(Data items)
+++

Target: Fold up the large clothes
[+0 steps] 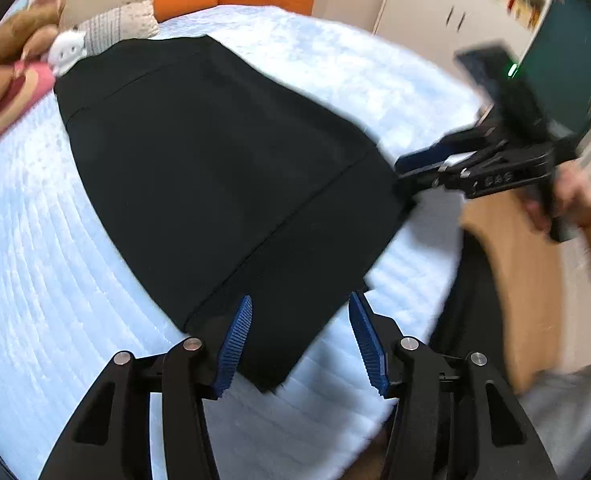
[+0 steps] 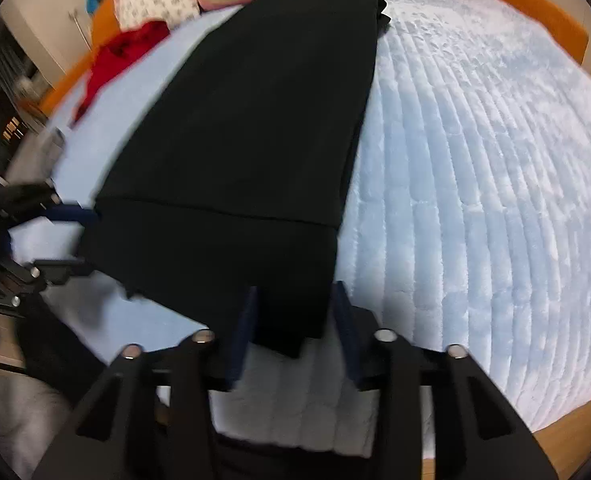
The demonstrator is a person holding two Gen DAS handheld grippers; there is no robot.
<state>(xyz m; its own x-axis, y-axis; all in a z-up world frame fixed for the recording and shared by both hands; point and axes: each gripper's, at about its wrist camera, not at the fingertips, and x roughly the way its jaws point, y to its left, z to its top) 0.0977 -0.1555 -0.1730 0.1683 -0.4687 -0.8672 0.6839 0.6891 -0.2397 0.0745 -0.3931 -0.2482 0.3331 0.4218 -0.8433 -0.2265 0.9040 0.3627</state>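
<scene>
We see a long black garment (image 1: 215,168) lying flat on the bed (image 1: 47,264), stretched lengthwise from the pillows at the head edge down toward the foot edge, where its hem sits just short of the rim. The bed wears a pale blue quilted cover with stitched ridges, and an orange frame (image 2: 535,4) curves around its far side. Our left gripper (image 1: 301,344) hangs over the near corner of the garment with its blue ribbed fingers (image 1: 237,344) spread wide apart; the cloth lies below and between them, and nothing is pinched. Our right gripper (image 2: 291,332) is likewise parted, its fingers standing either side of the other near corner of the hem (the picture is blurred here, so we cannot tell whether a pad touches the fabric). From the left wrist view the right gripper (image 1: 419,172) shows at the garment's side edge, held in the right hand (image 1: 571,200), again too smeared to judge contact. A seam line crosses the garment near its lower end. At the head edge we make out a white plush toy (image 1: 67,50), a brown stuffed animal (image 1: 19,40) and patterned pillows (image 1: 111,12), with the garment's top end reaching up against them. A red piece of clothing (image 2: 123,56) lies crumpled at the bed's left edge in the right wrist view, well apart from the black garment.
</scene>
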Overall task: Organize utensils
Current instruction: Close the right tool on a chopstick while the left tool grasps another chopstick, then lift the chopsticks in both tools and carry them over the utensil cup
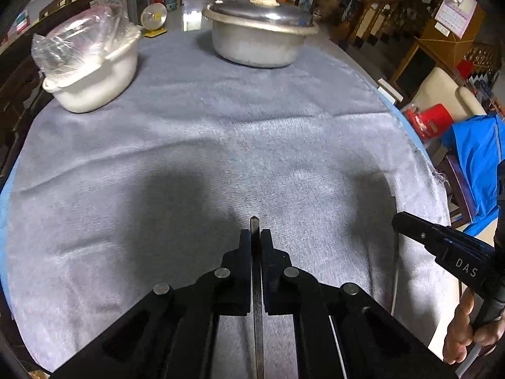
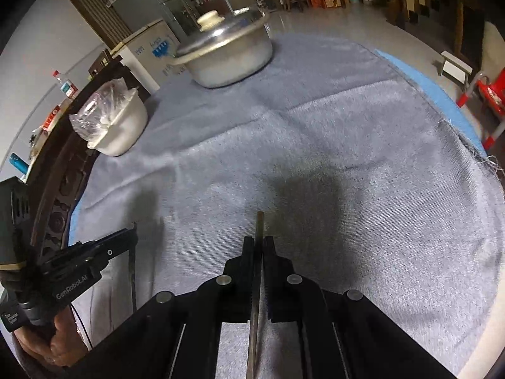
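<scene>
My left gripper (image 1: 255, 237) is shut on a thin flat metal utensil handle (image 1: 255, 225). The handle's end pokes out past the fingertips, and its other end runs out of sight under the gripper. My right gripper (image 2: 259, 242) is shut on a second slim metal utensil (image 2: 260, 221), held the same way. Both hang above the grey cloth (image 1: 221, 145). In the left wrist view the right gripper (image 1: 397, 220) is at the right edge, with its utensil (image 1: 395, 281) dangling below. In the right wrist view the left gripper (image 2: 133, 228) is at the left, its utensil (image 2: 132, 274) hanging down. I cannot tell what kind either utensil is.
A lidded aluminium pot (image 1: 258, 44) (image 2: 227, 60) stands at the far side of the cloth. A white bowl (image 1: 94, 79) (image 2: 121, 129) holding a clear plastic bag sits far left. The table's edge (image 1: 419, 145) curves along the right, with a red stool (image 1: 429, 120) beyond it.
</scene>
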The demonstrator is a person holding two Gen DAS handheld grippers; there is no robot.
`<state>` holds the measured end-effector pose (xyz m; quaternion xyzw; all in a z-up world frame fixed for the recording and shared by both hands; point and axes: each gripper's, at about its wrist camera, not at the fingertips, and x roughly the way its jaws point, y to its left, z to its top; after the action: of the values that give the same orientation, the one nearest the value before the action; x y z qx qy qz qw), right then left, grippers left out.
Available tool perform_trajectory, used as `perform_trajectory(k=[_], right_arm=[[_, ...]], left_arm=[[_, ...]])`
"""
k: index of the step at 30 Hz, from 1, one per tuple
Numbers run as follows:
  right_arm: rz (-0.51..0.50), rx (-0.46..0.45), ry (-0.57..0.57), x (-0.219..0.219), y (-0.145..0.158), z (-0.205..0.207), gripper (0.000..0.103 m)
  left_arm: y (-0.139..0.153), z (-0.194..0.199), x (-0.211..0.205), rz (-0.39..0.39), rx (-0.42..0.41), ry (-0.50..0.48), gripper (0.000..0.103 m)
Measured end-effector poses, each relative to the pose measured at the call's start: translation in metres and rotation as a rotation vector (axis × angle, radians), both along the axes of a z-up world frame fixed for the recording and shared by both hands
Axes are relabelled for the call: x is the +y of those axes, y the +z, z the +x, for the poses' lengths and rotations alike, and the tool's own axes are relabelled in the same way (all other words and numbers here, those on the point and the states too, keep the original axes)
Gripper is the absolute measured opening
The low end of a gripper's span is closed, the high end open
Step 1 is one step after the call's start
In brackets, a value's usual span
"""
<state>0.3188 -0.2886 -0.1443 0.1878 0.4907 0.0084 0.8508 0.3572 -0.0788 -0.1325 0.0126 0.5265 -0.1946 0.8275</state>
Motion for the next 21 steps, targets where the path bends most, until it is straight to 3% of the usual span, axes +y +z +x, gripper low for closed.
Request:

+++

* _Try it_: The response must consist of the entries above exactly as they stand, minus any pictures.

* _Result of this task_:
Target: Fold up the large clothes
[+0 steps] 
[+0 steps] 
The demonstrator is a person holding two Gen DAS handheld grippers; there is no robot.
<state>(xyz m; its own x-axis, y-axis; all in a z-up world frame fixed for the recording and shared by both hands; point and axes: each gripper's, at about its wrist camera, not at the fingertips, and x roughly the way its jaws point, y to its left, z to its top) 0.0977 -0.1555 -0.1730 0.1683 -0.4687 -0.8672 0.6839 0.6891 -0.2397 0.0745 -0.3931 -0.2482 0.3331 0.4218 -0.8433 -0.2265 0.9040 0.3627</state>
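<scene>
We see a long black garment (image 1: 215,168) lying flat on the bed (image 1: 47,264), stretched lengthwise from the pillows at the head edge down toward the foot edge, where its hem sits just short of the rim. The bed wears a pale blue quilted cover with stitched ridges, and an orange frame (image 2: 535,4) curves around its far side. Our left gripper (image 1: 301,344) hangs over the near corner of the garment with its blue ribbed fingers (image 1: 237,344) spread wide apart; the cloth lies below and between them, and nothing is pinched. Our right gripper (image 2: 291,332) is likewise parted, its fingers standing either side of the other near corner of the hem (the picture is blurred here, so we cannot tell whether a pad touches the fabric). From the left wrist view the right gripper (image 1: 419,172) shows at the garment's side edge, held in the right hand (image 1: 571,200), again too smeared to judge contact. A seam line crosses the garment near its lower end. At the head edge we make out a white plush toy (image 1: 67,50), a brown stuffed animal (image 1: 19,40) and patterned pillows (image 1: 111,12), with the garment's top end reaching up against them. A red piece of clothing (image 2: 123,56) lies crumpled at the bed's left edge in the right wrist view, well apart from the black garment.
</scene>
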Overall task: Organize utensils
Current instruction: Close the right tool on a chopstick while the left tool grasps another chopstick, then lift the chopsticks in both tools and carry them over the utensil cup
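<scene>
My left gripper (image 1: 255, 237) is shut on a thin flat metal utensil handle (image 1: 255, 225). The handle's end pokes out past the fingertips, and its other end runs out of sight under the gripper. My right gripper (image 2: 259, 242) is shut on a second slim metal utensil (image 2: 260, 221), held the same way. Both hang above the grey cloth (image 1: 221, 145). In the left wrist view the right gripper (image 1: 397, 220) is at the right edge, with its utensil (image 1: 395, 281) dangling below. In the right wrist view the left gripper (image 2: 133, 228) is at the left, its utensil (image 2: 132, 274) hanging down. I cannot tell what kind either utensil is.
A lidded aluminium pot (image 1: 258, 44) (image 2: 227, 60) stands at the far side of the cloth. A white bowl (image 1: 94, 79) (image 2: 121, 129) holding a clear plastic bag sits far left. The table's edge (image 1: 419, 145) curves along the right, with a red stool (image 1: 429, 120) beyond it.
</scene>
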The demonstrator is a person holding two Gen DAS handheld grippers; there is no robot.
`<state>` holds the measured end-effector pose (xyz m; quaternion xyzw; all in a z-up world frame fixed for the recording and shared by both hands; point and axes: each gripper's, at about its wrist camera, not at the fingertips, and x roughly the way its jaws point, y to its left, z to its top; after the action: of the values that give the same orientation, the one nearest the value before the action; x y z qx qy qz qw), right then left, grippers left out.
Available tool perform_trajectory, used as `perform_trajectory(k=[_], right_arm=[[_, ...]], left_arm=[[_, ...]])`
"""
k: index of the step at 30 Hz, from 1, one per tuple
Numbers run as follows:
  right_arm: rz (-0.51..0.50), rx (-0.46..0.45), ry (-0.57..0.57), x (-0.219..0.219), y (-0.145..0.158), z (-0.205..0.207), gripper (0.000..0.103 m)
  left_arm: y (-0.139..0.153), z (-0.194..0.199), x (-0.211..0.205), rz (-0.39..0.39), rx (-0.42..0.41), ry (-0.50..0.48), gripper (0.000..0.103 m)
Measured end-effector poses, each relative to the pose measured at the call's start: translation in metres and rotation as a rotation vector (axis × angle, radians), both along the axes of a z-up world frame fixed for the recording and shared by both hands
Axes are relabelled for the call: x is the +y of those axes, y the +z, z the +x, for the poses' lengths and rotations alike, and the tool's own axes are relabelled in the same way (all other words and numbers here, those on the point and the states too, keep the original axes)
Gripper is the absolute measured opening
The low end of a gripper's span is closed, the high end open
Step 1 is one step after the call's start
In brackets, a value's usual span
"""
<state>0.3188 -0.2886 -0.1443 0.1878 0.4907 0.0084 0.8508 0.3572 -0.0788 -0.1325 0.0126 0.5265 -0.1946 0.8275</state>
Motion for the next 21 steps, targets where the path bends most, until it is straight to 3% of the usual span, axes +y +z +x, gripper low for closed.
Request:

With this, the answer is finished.